Overdoses played a major role in the deaths studied. But people also are dying at increased rates of things that might be avoided if they had a home or regular access to preventative medical care, such as exposure to heat and cold, traffic injuries, cardiovascular disease and diabetes.
“It’s just so hard to do that when you’re living on the streets or living in a shelter,” said Fowle, a postdoctoral fellow at the university’s Housing Initiative at Penn program. “Your main concern is, ‘Can I stay warm and dry for the night? Can I get enough food to eat?’ You can’t think about these other longer-term things that might be affecting your health until, in many cases, it’s too late.”
Some of the increase in the mortality rate may be attributable to county death records keeping better track of who is unhoused, Fowle said. Other than that, he and his team aren’t sure what else is behind the rising death rates — more research is needed, he said.
“Clearly, something is occurring across the country,” Fowle said.
The study, published this month in the health policy research journal Health Affairs, appears to be the first to look at death rates and causes of death in homeless communities nationwide. Data on this subject is spotty, as the feds and most states (including California) don’t require medical examiners to list someone’s housing status in their death records.
Fowle’s study looked at 22,143 deaths of unhoused residents in 22 localities across 10 states and Washington, D.C. — including eight California counties. The death rate among unhoused residents across all 22 localities increased from 814 per 100,000 in 2011 to 2,752 per 100,000 in 2020.

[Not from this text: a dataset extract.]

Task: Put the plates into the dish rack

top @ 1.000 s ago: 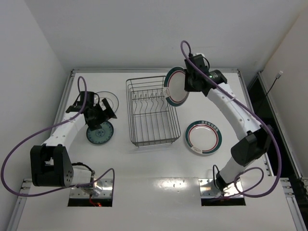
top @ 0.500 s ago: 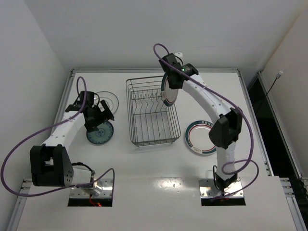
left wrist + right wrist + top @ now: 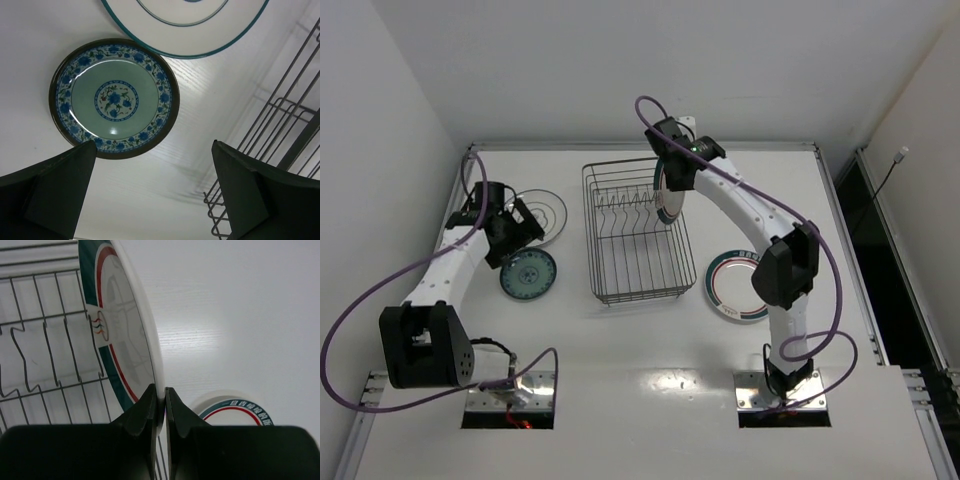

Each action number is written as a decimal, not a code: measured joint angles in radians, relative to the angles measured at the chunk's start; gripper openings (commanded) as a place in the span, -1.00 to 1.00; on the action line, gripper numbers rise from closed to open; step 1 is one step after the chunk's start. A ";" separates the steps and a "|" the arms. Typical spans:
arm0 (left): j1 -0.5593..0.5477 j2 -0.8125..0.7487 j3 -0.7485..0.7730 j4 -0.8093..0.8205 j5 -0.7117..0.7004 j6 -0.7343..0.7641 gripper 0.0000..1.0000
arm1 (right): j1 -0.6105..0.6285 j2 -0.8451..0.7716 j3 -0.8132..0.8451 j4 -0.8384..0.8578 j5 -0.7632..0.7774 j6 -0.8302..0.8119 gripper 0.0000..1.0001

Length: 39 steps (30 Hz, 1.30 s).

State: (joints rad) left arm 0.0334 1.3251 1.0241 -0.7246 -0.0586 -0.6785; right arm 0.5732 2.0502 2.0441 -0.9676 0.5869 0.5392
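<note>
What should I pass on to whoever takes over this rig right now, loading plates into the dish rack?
The right pincer is shut on a banded plate, held upright over the right side of the dish rack, not released.
The left pincer is open and empty above the teal plate on the table.
The whitish plate lies just beyond it; the second banded plate lies right of the rack.
Done: nothing loaded.
Left: seat the held plate, then the other three.

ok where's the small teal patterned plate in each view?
Top external: small teal plate lies flat on the table, left of the dish rack.
Left wrist: the plate is upper left of centre, face up.
Right wrist: not in it.
Shared landmark: the dish rack, at the right edge in left wrist, left side in right wrist.
</note>
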 measured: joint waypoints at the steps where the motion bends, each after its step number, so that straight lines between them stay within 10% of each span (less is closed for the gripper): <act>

Among the general population, the nationwide mortality rate was much lower: 1,027 deaths per 100,000 people in 2020, according to the Centers for Disease Control and Prevention.
In California, the study looked at Alameda, Los Angeles, Orange, Sacramento, San Diego, San Mateo, Santa Clara and Solano counties. In those counties, the mortality rate more than doubled between 2015 and 2020. Some of those counties didn’t start collecting data until 2015.
Like most information on unhoused populations, the data has limitations. For example, it uses mortality rates based on the federally mandated point-in-time population counts, which are inexact estimates of the country’s homeless communities.